-------- Data listing
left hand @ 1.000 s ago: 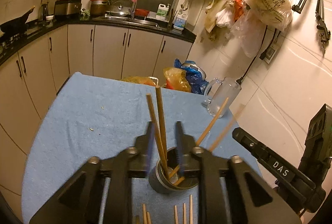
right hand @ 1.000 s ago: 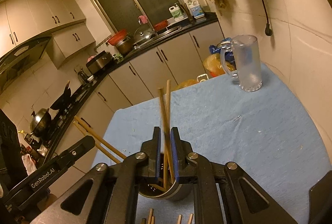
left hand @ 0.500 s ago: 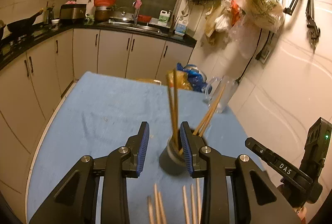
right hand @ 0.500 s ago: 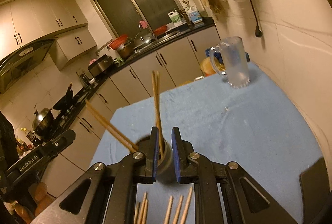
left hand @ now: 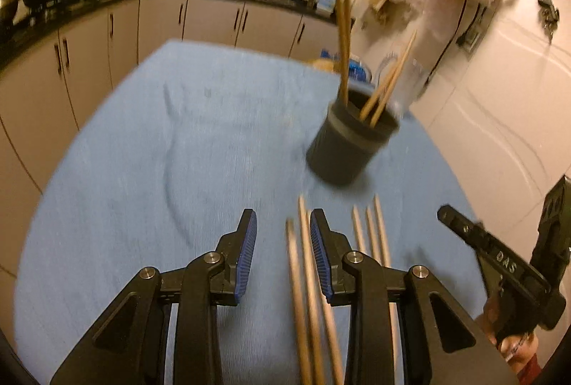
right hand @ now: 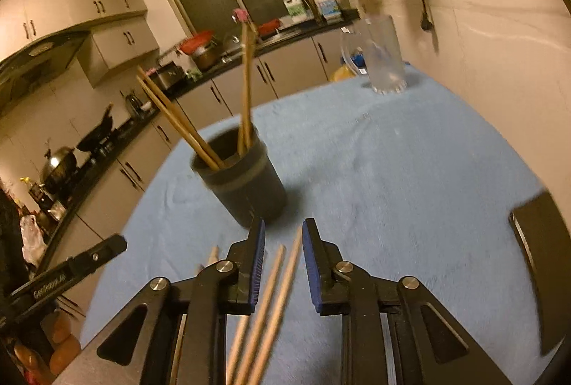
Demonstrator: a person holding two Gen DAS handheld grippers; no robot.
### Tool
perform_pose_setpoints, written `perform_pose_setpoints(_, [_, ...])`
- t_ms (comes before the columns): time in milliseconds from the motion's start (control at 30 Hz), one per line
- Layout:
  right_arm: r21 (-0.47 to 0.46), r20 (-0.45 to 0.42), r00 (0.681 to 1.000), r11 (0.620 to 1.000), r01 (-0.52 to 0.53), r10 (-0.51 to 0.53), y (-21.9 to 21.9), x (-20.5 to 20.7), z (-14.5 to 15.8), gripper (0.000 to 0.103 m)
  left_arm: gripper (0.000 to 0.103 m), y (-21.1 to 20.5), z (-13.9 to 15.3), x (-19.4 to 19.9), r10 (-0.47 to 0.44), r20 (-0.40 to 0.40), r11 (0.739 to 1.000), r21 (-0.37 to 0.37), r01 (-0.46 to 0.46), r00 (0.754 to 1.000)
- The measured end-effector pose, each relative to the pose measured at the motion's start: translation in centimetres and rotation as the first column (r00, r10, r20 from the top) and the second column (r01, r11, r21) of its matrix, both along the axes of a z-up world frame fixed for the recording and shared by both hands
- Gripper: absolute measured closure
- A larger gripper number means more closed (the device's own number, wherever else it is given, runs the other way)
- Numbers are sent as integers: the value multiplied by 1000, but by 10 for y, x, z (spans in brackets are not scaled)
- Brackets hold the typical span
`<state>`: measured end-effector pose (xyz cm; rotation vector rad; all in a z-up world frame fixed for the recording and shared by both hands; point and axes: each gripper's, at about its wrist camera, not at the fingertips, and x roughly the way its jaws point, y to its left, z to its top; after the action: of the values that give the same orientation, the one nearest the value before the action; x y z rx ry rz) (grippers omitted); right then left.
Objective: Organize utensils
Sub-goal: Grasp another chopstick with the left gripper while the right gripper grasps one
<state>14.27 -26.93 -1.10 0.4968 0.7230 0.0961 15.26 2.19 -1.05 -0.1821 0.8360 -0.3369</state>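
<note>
A dark round holder (left hand: 351,138) stands upright on the blue cloth (left hand: 150,149) that covers the table, and everything else is easiest placed from it. Four wooden chopsticks (left hand: 343,38) stick up out of it: two lean close together near one side of the rim, the other two (left hand: 390,78) slant away toward the opposite side. Beyond the holder, near the tiled wall, a clear glass mug (right hand: 385,60) sits on the cloth.

On the near side of the holder, loose chopsticks (left hand: 303,263) lie flat on the cloth, pointing roughly toward it (the picture is smeared, so I can't count them for certain).

The left gripper (left hand: 282,235) hangs low over the cloth, short of the holder and a little to its left as that camera sees it. Its blue-padded jaws stand apart; two of the loose sticks run under the gap close to its right pad, and I can't see either pad pressing on them.

The right gripper (right hand: 283,240) sits just in front of the holder's base. Its jaws have just been opening, and they stand apart now with two loose sticks (right hand: 278,281) lying in the gap below them, touched by neither pad as far as I can tell.

A dark flat object (right hand: 539,242) lies at the cloth's edge, well to the right of the holder.
</note>
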Motion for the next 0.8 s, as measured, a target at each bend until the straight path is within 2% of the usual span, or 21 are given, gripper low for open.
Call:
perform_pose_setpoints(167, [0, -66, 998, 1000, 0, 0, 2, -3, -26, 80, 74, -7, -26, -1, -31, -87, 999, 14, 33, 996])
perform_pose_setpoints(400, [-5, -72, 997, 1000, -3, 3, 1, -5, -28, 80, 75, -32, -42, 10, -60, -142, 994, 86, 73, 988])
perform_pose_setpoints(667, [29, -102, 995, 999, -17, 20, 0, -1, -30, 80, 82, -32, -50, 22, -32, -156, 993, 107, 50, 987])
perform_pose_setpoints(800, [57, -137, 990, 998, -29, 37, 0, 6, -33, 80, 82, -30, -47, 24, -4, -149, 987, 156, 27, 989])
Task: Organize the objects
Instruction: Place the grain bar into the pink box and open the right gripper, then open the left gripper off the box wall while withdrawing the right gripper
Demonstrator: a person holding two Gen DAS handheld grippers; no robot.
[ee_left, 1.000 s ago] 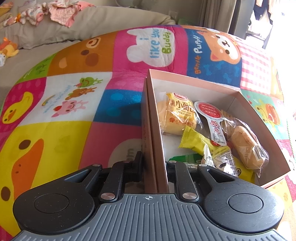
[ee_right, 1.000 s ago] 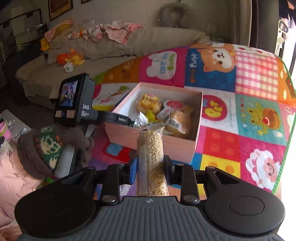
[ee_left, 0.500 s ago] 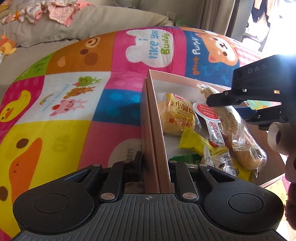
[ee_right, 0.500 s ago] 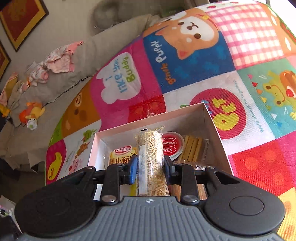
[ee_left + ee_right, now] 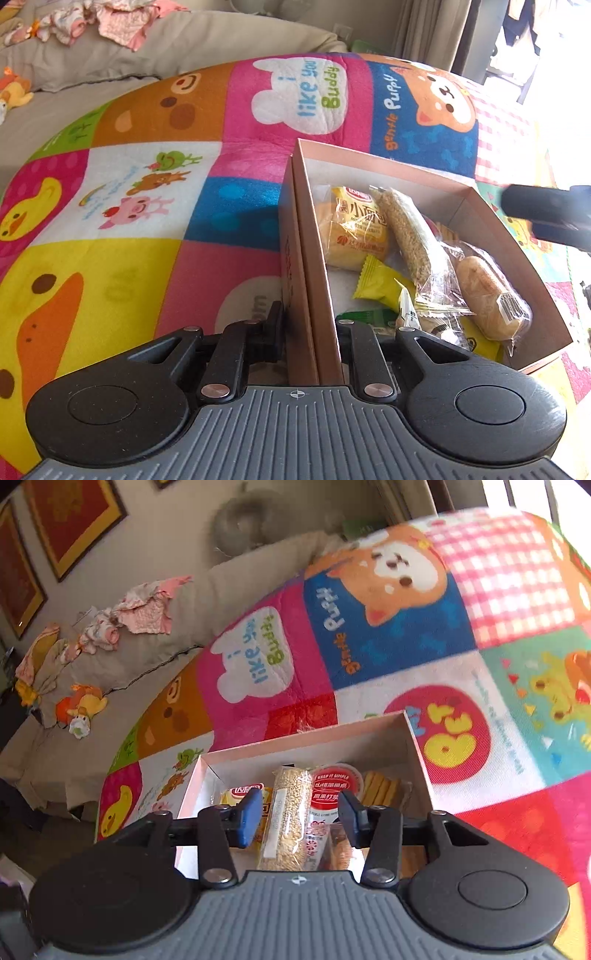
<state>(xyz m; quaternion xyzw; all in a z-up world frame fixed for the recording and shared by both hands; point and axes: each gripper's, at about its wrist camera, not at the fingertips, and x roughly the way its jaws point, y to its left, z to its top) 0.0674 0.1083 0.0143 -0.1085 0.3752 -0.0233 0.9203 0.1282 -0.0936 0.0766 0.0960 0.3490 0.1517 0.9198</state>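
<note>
A pink cardboard box [image 5: 417,173] sits on a colourful play mat and holds several wrapped snacks. My left gripper [image 5: 310,325] is shut on the box's left wall. A clear-wrapped cereal bar [image 5: 406,236] lies in the box across a yellow bread pack [image 5: 354,229]; it also shows in the right wrist view [image 5: 290,816]. My right gripper [image 5: 299,812] is open just above the bar, jaws apart on either side of it; part of it shows dark at the right edge of the left wrist view [image 5: 546,214].
The box [image 5: 314,738] also holds a red-lidded cup [image 5: 334,782], a bread roll [image 5: 487,295] and a yellow sachet [image 5: 380,282]. A grey sofa [image 5: 147,646] with clothes and a soft toy [image 5: 81,705] lies behind the mat [image 5: 129,184].
My right gripper carried the cereal bar over the box, opened and let it go; the bar now lies among the snacks. The right gripper has drawn back to the right. My left gripper has not moved.
</note>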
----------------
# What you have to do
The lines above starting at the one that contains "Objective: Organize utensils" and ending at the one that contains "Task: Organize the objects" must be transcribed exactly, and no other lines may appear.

# Expected output
Objective: Organize utensils
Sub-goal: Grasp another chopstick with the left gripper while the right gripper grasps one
<state>14.27 -26.93 -1.10 0.4968 0.7230 0.0961 15.26 2.19 -1.05 -0.1821 0.8360 -0.3369</state>
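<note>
A dark round holder (left hand: 351,138) stands upright on the blue cloth (left hand: 150,149) that covers the table, and everything else is easiest placed from it. Four wooden chopsticks (left hand: 343,38) stick up out of it: two lean close together near one side of the rim, the other two (left hand: 390,78) slant away toward the opposite side. Beyond the holder, near the tiled wall, a clear glass mug (right hand: 385,60) sits on the cloth.

On the near side of the holder, loose chopsticks (left hand: 303,263) lie flat on the cloth, pointing roughly toward it (the picture is smeared, so I can't count them for certain).

The left gripper (left hand: 282,235) hangs low over the cloth, short of the holder and a little to its left as that camera sees it. Its blue-padded jaws stand apart; two of the loose sticks run under the gap close to its right pad, and I can't see either pad pressing on them.

The right gripper (right hand: 283,240) sits just in front of the holder's base. Its jaws have just been opening, and they stand apart now with two loose sticks (right hand: 278,281) lying in the gap below them, touched by neither pad as far as I can tell.

A dark flat object (right hand: 539,242) lies at the cloth's edge, well to the right of the holder.
</note>
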Motion for the next 0.8 s, as measured, a target at each bend until the straight path is within 2% of the usual span, or 21 are given, gripper low for open.
Call:
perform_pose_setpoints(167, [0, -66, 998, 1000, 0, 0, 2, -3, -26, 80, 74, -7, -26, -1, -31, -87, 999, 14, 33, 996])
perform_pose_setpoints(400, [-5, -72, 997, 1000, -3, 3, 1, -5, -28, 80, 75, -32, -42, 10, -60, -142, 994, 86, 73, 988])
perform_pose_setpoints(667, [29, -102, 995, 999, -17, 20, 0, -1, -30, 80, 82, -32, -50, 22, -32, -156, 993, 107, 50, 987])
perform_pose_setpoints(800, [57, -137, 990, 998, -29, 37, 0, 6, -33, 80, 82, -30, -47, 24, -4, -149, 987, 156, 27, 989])
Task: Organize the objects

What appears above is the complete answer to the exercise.